Submitted by Martin Armstrong via ArmstrongEconomics.com,
Feudalism did not take place because of the greedy rich.
Government collapsed with the Roman Empire following Romulus Augustus. People abandoned their property in Rome and fled away from taxation to the suburbs. With no government, there was no rule of law. People thereby agreed to be serfs to work the land in return for security. This system lasted until the Black Death of the 14th century.
So it was not the “rich” that created the system or the collapse of government.
The rich have no power or desire to compel society to accept such a system. For that to emerge, we need a Dark Age with losses of probably 50% of the population through disease/plague, and in turn the collapse of government. Then the landscape would break up into small units for safety. Major corporations would collapse for they need a coherent society to sell products.

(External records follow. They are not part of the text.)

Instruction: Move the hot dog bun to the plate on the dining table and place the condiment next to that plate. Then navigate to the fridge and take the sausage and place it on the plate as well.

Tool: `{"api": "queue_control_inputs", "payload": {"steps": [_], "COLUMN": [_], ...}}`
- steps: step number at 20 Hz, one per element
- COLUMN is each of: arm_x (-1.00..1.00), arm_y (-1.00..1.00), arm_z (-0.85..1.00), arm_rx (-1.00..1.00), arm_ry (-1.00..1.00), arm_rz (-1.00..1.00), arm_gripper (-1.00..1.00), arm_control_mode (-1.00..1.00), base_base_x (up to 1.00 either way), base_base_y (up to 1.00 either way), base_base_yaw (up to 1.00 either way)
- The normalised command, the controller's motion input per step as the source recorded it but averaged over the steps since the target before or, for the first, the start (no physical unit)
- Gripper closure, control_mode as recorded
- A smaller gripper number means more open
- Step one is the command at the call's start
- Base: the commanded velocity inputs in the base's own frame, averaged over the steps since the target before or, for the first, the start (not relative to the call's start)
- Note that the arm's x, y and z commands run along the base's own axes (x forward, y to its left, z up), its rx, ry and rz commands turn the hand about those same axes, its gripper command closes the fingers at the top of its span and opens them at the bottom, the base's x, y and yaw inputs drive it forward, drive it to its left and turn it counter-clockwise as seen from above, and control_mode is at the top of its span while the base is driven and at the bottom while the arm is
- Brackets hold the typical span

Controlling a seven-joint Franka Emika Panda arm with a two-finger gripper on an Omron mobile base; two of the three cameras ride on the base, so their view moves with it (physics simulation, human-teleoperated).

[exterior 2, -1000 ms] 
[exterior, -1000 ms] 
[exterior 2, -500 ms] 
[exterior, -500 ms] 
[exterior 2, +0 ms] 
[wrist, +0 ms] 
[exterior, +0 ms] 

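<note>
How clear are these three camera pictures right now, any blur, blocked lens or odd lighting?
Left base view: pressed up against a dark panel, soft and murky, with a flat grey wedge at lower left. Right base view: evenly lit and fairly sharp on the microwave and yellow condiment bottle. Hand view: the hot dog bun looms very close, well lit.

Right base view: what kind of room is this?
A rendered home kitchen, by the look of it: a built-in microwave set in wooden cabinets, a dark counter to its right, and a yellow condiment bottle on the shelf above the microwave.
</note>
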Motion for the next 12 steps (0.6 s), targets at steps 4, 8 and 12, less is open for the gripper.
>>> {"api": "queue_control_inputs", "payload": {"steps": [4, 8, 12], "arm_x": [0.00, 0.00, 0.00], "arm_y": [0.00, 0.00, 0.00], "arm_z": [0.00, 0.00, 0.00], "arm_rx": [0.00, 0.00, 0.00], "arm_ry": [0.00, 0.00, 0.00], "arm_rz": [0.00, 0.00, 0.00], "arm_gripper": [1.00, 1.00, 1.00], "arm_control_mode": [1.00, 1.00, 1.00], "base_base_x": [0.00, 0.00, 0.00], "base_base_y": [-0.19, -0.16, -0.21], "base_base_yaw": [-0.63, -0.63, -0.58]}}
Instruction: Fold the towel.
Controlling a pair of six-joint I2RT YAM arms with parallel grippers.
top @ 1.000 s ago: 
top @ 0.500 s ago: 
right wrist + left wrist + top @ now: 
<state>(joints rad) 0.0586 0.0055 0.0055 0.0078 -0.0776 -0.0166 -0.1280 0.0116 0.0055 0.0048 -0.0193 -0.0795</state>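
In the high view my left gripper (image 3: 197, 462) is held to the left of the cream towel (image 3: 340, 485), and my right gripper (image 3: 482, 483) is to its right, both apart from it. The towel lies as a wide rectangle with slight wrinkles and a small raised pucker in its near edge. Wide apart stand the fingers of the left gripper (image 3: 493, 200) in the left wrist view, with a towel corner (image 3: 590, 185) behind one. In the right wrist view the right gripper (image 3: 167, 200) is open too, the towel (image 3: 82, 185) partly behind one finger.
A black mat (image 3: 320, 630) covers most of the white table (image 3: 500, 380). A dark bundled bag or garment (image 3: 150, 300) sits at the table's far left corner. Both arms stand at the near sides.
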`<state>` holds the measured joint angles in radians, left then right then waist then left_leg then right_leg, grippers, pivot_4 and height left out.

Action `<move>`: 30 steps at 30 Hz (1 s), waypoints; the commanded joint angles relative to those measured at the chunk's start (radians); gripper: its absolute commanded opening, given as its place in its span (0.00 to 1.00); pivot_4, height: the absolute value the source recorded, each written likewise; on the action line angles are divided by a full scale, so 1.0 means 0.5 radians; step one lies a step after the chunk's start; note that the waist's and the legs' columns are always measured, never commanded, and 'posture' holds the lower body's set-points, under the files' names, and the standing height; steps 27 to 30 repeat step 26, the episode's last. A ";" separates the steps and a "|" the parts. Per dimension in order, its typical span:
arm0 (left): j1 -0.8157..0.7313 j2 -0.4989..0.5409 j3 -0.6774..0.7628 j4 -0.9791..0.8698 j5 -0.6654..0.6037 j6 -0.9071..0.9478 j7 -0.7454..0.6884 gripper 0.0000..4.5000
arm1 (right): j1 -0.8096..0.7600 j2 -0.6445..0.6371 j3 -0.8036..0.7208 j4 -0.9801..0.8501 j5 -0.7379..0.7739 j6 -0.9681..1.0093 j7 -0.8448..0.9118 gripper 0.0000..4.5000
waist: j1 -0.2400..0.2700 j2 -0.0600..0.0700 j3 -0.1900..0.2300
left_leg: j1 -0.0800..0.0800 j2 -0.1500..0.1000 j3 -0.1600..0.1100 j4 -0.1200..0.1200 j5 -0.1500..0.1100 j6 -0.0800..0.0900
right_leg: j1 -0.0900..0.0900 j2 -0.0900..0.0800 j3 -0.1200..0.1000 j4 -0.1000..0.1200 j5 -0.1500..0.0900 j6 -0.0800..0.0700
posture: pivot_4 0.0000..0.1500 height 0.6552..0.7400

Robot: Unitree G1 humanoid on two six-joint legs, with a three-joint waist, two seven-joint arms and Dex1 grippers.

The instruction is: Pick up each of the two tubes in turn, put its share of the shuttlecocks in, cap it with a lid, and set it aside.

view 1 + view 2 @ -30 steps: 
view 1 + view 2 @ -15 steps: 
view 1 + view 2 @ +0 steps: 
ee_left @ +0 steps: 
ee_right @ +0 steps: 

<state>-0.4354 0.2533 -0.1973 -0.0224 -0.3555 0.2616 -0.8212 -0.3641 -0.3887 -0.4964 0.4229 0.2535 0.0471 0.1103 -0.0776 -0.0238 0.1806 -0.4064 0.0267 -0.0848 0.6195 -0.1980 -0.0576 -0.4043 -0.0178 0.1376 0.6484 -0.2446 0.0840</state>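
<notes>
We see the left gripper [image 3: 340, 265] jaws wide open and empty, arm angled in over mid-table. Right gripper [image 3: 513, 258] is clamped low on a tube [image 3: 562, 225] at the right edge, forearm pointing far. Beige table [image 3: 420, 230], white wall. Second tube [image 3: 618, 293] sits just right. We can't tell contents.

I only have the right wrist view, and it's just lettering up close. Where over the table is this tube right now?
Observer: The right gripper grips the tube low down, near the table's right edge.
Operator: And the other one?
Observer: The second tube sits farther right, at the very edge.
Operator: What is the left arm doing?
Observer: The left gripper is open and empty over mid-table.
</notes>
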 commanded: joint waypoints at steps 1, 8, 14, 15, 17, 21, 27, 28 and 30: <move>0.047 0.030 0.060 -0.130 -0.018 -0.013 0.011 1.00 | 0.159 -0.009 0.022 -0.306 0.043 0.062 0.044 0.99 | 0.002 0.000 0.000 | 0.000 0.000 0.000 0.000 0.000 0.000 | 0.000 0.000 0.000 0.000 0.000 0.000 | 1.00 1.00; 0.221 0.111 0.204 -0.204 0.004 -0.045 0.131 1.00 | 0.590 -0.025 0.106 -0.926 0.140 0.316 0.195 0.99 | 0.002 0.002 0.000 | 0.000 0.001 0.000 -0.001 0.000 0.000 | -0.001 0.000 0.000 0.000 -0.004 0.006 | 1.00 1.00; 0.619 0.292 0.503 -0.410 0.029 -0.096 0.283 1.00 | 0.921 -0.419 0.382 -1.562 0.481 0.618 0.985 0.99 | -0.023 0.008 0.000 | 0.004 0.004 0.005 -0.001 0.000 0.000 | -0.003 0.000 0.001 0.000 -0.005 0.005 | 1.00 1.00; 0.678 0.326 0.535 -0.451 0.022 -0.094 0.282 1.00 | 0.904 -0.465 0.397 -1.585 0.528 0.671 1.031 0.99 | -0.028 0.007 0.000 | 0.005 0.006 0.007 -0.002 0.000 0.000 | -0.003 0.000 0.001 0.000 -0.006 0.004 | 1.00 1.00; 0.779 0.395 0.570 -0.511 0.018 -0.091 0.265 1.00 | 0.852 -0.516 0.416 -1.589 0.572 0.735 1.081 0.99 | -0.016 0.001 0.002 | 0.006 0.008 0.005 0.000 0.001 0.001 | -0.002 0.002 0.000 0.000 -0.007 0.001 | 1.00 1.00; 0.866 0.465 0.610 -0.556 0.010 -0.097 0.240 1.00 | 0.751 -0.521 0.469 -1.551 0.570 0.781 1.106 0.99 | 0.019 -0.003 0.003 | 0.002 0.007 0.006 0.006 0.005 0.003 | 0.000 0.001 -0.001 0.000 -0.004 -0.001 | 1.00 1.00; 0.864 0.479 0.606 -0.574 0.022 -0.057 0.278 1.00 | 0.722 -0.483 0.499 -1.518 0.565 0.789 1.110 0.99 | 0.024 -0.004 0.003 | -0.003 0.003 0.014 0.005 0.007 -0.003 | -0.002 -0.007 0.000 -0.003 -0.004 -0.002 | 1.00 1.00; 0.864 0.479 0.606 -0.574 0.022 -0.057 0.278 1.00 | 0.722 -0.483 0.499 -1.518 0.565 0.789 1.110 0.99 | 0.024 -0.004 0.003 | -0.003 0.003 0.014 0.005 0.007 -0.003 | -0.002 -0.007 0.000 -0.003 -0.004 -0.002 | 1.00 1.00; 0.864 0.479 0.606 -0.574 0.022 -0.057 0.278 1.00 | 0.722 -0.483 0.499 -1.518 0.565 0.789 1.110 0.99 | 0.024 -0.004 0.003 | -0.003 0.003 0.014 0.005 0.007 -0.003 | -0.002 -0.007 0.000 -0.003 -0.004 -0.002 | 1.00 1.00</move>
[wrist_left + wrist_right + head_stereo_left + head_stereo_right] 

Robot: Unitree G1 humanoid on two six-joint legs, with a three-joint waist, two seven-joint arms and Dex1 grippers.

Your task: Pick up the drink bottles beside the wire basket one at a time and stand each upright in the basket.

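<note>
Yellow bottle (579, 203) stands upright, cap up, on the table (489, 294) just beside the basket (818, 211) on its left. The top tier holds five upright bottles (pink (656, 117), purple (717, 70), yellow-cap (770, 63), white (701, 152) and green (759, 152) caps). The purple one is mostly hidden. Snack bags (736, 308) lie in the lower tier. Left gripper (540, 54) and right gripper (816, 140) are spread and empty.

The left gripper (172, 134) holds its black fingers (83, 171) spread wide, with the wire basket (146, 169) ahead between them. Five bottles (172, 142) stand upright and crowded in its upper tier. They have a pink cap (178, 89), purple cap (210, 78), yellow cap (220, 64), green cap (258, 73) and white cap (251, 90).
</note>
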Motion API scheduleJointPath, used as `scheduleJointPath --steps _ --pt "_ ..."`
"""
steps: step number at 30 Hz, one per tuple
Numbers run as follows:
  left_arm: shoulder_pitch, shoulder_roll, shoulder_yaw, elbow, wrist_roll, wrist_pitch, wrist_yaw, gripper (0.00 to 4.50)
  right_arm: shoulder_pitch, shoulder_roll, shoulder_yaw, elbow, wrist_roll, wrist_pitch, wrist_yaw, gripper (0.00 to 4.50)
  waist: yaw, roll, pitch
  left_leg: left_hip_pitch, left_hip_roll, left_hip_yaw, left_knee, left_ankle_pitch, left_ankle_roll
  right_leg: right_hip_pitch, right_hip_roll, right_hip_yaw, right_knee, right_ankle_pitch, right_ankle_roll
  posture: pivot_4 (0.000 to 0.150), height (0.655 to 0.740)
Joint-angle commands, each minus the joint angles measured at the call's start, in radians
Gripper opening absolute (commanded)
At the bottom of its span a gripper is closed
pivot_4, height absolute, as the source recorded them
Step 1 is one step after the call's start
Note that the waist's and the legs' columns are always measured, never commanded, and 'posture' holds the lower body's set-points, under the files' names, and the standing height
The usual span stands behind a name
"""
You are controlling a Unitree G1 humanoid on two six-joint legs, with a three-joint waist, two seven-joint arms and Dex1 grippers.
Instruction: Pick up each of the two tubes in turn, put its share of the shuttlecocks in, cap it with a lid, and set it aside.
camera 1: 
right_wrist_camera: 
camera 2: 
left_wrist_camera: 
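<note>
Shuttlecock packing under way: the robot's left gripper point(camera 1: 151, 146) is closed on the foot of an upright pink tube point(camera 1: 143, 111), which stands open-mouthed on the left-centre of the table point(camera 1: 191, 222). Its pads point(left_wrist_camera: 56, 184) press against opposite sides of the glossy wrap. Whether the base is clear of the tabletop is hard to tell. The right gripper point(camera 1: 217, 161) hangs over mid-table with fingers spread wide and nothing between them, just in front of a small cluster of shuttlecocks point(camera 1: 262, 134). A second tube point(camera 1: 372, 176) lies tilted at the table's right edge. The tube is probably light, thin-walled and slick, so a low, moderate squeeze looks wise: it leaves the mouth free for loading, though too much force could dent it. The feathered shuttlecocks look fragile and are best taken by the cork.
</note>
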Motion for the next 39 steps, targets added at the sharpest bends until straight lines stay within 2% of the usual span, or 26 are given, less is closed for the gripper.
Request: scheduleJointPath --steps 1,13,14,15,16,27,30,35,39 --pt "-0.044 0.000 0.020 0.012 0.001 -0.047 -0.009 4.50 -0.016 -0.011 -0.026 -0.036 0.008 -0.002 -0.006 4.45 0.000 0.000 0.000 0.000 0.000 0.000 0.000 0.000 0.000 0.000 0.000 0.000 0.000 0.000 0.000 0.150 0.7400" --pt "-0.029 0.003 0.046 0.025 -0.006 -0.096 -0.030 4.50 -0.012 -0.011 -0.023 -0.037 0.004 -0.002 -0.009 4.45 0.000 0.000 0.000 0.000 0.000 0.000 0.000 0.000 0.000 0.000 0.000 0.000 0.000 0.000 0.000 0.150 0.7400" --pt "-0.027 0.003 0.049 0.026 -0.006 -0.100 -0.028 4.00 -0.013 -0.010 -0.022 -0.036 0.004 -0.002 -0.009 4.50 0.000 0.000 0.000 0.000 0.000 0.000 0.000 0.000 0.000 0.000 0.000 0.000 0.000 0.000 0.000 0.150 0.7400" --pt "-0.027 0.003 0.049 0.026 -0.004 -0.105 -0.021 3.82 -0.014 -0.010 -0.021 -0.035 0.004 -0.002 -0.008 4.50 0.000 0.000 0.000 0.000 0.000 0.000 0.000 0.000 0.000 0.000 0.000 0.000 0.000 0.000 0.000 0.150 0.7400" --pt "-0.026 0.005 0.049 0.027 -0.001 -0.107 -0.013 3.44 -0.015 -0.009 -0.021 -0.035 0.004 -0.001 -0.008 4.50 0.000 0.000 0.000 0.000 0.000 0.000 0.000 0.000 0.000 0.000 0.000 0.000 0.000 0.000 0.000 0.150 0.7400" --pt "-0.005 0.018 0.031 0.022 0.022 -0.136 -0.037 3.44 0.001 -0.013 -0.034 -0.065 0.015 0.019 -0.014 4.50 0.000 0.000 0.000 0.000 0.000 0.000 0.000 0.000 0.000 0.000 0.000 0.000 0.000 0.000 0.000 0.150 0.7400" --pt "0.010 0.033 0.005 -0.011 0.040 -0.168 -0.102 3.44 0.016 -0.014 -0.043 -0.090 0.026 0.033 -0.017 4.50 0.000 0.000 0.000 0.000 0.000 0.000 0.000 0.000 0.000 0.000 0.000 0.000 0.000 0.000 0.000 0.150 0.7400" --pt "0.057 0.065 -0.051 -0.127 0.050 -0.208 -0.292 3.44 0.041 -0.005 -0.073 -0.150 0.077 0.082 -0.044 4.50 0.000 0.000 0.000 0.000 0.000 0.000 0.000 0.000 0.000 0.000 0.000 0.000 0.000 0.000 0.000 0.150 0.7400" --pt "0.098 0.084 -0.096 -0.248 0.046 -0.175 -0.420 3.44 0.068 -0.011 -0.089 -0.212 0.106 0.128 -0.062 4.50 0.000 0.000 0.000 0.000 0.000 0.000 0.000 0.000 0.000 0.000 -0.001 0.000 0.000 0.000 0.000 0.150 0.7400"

The danger of “socialism” is stepping in the direction of communism where it is the government that consumes everything for they have the army, guns, police, whatever.
Government seeks to sustain itself and thus consumes everything, which ultimately leads to revolution. The police are already moving toward being the enemy against the people by supporting the state rather than protecting the population. This was the PRECISE complaint Thomas Jefferson included in the Declaration of Independence — protecting the agents of the king with mock trials.
So the danger (absent a drak age) is we move toward a totalitarian state, and ultimately toward revolution whereby we create a real democracy for once rather than a republic that devolves into an oligarchy with career politicians.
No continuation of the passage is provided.